A listening test is proposed in which human participants detect talker changes in two natural, multi-talker speech stimuli sets—a familiar language (English) and an unfamiliar language (Chinese). Miss rate, false-alarm rate, and response times (RT) showed a significant dependence on language familiarity. Linear regression modeling of RTs using diverse acoustic features derived from the stimuli showed recruitment of a pool of acoustic features for the talker change detection task. Further, benchmarking the same task against the state-of-the-art machine diarization system showed that the machine system achieves human parity for the familiar language but not for the unfamiliar language.
1. Introduction
The perception (and decoding) of talker attributes is essential while listening to multi-talker speech conversations. In this paper, we present an experimental paradigm to probe talker change detection in human listeners with stimuli drawn from familiar and unfamiliar languages and find that change detection is dependent on language familiarity and specific acoustic features. A human-machine comparison using a diarization system shows that the performance of the machine system is on par with the human performance for the familiar language.
Previous behavioral studies suggest a substantial influence of indexical attributes, such as talker identity, dialect, age, etc. (Laver, 1968), on speech intelligibility. For example, talker familiarity improves speech in noise perception (Johnsrude et al., 2013; Kitterick et al., 2010; Nygaard and Pisoni, 1998) and accent familiarity alters the perceived meaning of an utterance (Cai et al., 2017). These imply perception of talker cues helps in parsing the semantic message. Lavner et al. (2000) suggest that talker identification uses a distinct group of acoustic features. Yet, Sell et al. (2015) argue that a combination of vocal source, vocal tract, and cortical features fail to explain the perceived talker discrimination in a listening test with simple word-level utterances. Talker perception improves with increase in phonetic content in the speech signal, that is, from vowels to words and sentences (Goggin et al., 1991). Deafness to talker change (Neuhoff et al., 2014), as well as perceptual sensitivity in judging talker dissimilarity (Fleming et al., 2014; Perrachione et al., 2011; Perrachione et al., 2019), are both found to be affected by linguistic familiarity as well. These studies suggest an interplay between phonetic, semantic, and talker perception while listening to speech.

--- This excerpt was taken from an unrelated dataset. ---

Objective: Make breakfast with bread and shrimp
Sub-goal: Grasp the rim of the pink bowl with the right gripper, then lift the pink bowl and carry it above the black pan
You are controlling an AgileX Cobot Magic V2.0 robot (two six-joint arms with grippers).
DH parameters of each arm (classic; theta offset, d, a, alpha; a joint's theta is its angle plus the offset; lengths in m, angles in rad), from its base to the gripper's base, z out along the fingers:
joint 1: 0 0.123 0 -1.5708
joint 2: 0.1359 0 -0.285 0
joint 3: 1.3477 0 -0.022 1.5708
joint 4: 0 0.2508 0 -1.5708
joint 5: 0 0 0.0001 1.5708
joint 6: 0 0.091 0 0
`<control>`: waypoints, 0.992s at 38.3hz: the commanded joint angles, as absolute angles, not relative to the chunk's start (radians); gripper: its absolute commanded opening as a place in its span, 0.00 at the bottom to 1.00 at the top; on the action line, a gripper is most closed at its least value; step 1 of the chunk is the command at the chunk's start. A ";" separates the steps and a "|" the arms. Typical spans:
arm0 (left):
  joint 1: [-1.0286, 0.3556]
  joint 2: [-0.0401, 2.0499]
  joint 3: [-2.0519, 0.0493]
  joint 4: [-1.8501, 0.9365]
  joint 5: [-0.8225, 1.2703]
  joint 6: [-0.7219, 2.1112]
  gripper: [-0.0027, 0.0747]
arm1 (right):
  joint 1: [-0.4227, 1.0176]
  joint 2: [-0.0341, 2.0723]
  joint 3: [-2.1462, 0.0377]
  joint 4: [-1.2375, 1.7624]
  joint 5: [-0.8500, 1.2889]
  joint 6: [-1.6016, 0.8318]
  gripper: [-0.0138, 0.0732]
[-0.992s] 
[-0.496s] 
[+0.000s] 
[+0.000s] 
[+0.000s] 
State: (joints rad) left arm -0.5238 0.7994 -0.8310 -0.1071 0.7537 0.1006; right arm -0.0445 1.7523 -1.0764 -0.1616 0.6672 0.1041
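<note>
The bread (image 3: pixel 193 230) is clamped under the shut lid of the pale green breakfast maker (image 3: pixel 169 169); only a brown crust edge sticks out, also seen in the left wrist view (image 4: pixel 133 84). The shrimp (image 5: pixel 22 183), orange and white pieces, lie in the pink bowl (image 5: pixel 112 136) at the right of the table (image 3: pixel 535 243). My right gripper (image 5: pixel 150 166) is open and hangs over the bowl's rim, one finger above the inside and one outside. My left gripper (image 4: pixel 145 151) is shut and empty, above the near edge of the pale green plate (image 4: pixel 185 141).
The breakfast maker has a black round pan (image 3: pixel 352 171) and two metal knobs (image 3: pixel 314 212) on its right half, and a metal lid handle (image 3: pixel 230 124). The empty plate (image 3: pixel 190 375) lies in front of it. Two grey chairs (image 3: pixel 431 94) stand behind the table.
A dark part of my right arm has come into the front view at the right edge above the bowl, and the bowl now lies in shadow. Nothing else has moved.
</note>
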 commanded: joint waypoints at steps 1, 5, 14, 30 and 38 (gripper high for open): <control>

Unlike single-talker speech, multi-talker conversations contain talker change instances and detecting these instances is required for segregating the speech into time segments corresponding to who spoke what, and when. Human listeners, on average, take approximately 700 ms (from the instant of change) to report a talker change (Sharma et al., 2019). While acoustic features before and after the change instant influence change detection, it is not clear if semantic processing in a familiar language impacts talker change detection (TCD). Hence, this paper compares talker change detection using stimuli from familiar and unfamiliar languages.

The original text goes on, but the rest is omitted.